Originally Posted by cadillackid
I need to insulate my carpenter bus somehow.. in florida summer I sit in the driver seat with 65,000 BTU of A/C. and the only place thats cool is where my dash vents are blowing.. in winter as I have found out this week.. I had every heater on high driving around in 0f yesterday and I was still cold except for near the heaters.. (I know laugh now you in canada seem to dig this below zero crap)...
I love the stock look too.. I may just have to install another air conditioner and more heaters in that bus to maintain comfort.. lol..
"(I know laugh now you in canada seem to dig this below zero crap)... "
Christopher, not much difference here than there, only about 200 miles north of you as the crow flies, and I only dig on below zero temps when I am sitting beside a 500* f woodstove humping away, otherwise it totally sucks! hands can't take it anymore even after working all my life in lots of outdoor conditions.
The stock look is for more than looks.. remove that strength and what have you got?
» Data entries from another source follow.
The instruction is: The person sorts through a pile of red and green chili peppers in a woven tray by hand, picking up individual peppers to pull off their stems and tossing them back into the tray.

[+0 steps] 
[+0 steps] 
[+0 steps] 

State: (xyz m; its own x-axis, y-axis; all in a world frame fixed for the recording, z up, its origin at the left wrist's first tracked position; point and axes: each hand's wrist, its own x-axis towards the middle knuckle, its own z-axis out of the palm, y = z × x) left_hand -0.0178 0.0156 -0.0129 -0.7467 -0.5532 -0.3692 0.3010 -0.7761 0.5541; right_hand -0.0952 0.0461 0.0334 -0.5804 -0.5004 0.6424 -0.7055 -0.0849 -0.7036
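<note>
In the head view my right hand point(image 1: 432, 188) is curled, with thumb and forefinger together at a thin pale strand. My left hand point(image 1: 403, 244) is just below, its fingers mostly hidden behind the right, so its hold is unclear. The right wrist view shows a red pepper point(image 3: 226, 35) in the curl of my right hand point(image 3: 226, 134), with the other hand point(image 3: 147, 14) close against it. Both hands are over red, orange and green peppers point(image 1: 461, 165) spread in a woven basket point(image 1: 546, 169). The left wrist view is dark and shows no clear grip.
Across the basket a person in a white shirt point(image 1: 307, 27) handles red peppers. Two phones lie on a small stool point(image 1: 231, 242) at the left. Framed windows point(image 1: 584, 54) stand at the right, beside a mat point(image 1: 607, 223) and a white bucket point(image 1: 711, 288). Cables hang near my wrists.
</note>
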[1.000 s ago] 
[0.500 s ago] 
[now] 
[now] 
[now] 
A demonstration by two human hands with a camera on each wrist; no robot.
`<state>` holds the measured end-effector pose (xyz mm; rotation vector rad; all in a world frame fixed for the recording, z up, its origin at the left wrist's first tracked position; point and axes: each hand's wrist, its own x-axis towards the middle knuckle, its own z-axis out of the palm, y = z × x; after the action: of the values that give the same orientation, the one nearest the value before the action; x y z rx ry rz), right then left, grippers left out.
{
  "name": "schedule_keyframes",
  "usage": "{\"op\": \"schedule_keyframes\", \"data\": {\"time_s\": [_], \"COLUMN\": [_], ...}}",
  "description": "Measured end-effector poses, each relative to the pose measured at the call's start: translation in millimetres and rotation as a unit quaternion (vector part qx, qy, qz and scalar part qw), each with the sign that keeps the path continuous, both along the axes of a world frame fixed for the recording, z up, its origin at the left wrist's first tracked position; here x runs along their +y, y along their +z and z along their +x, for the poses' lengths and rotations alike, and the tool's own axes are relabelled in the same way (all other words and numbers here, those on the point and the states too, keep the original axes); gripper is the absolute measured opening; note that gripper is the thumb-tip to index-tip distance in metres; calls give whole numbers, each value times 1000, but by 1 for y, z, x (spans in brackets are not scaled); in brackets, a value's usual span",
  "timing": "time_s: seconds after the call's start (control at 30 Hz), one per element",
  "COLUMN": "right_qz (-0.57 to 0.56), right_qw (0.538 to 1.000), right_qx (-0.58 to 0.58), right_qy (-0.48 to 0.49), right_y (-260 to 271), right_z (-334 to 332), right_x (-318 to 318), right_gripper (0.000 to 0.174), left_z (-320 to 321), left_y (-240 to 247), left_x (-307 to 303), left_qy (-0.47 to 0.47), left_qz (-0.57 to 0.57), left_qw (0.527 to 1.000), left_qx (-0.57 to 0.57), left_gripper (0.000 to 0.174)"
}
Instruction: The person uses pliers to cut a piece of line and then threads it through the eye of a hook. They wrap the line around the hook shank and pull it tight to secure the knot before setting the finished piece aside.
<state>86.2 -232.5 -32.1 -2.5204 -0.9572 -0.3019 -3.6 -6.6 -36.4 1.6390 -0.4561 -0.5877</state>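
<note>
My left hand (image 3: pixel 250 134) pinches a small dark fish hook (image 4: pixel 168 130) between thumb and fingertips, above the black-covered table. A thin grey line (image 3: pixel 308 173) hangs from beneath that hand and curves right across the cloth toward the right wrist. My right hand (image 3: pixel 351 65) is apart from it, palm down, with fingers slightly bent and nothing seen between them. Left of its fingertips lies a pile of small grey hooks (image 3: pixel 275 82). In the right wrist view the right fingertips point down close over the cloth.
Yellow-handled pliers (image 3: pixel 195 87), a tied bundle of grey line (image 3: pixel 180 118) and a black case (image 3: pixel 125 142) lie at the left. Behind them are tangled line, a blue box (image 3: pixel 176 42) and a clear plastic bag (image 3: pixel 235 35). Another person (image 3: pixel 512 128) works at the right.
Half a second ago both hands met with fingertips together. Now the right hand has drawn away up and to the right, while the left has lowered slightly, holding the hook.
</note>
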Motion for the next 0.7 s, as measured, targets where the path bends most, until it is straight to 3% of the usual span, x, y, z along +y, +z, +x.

An accident waiting to happen is what. Those panels really stiffen it up and prevent any section from crushing in a rollover. Mine looks as good as it did as the day it came off the assembly line in that respect so I dig that part. This bus will outlive me in every aspect so just trying to keep some of the original ambience.
Have you looked at how they do window coverings for yachts? They use different methods of fastening in those plastic type windows etc. You could do that in your bus for the a/c. Make a curtain behind the driver area and retain that a/c where you need it. They can be fastened with velcro, zippers or snap buttons and are removeable if need be.
On mine, I built a wall directly behind the driver seat and across enclosing the stairwell too. I put a 2" wooden door with decorative window cutouts to separate the main cabin from the driver. The driver area has a 10kbtu
home a/c centered above the windshield as high as I dared go, so no trouble keeping cool while driving.
Also, am just now experimenting a bit with a material called "Reflectrix" I think. Like foil both sides but redirects heat back at the firewall. This old Cat gets warm but not unbearable up here. Lining the whole area below the dash.
I tried this stuff laying it on the hot woodstove top to test. One side is 500*at the stovetop. The stuff is like 3/16" thick and is barely warm on the side exposed to the air. Diggin on that for sure. So you might try a few things like that.
By the way, how was that lasagna the other day? Made me hungry you bugger!